- Work instructions: Your task is to reproduce exactly the lines that run from the beginning of the data through the line where "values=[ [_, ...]" appears.
*** Information provided ***
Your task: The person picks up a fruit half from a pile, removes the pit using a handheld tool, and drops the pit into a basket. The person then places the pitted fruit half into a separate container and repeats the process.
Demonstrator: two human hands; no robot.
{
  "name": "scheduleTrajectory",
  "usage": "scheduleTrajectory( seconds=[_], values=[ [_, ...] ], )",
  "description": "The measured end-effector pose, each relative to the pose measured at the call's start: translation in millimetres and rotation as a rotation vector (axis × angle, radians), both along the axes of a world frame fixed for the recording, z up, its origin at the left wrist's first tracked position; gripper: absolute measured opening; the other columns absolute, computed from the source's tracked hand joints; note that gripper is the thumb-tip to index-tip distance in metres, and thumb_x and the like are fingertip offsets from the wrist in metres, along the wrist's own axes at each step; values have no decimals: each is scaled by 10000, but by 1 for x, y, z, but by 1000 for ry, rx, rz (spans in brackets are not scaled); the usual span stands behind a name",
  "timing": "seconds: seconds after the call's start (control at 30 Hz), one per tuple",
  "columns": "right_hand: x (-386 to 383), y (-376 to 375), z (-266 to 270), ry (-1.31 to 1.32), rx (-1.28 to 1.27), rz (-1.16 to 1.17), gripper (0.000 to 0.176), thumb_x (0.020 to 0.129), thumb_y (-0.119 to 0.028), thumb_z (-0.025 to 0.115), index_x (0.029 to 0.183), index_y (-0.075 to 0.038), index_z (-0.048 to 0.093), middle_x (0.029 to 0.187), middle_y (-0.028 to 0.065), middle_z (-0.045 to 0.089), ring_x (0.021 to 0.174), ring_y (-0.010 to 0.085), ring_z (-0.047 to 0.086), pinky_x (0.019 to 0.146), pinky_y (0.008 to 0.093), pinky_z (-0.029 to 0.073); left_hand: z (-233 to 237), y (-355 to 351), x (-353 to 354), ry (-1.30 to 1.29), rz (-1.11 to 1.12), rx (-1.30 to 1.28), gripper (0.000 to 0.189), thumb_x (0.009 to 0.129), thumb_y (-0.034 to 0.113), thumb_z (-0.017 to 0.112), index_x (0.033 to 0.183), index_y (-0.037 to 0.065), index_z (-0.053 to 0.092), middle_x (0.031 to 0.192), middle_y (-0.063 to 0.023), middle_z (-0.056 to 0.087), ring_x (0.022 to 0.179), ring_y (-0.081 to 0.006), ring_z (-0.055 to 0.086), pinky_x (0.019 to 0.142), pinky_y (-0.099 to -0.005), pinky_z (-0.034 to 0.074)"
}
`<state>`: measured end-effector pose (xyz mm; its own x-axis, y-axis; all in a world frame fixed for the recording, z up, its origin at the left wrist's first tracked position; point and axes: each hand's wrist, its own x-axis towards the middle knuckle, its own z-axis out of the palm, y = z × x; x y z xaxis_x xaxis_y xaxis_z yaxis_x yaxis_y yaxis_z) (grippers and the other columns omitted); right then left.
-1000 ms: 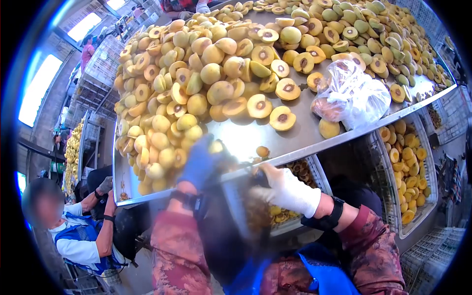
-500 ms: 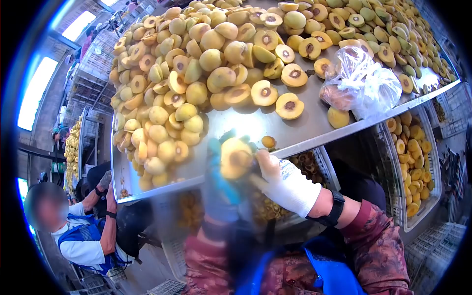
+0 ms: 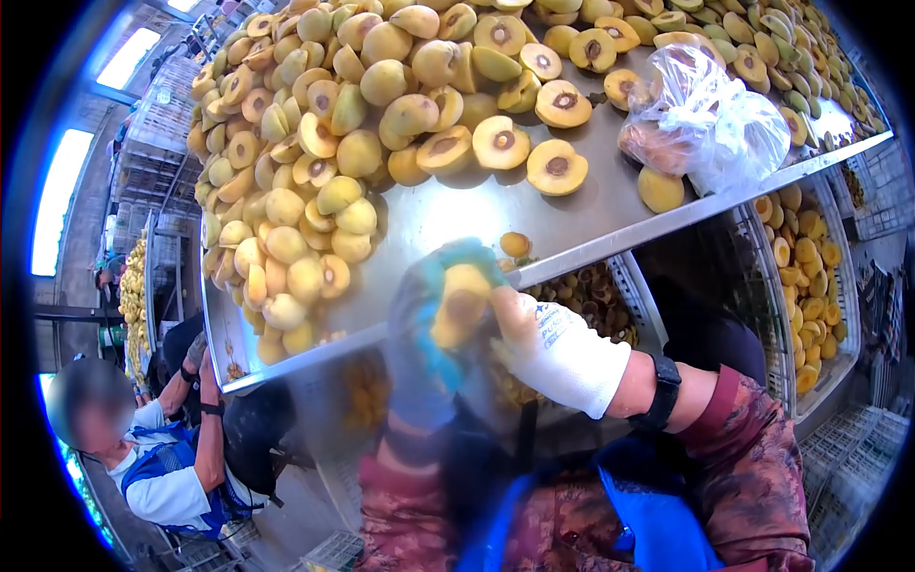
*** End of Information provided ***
- Expected output:
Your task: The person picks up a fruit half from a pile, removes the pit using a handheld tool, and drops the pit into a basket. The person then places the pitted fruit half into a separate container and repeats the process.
Demonstrator: two human hands; no robot.
{
  "name": "scheduleTrajectory",
  "usage": "scheduleTrajectory( seconds=[_], values=[ [_, ...] ], )",

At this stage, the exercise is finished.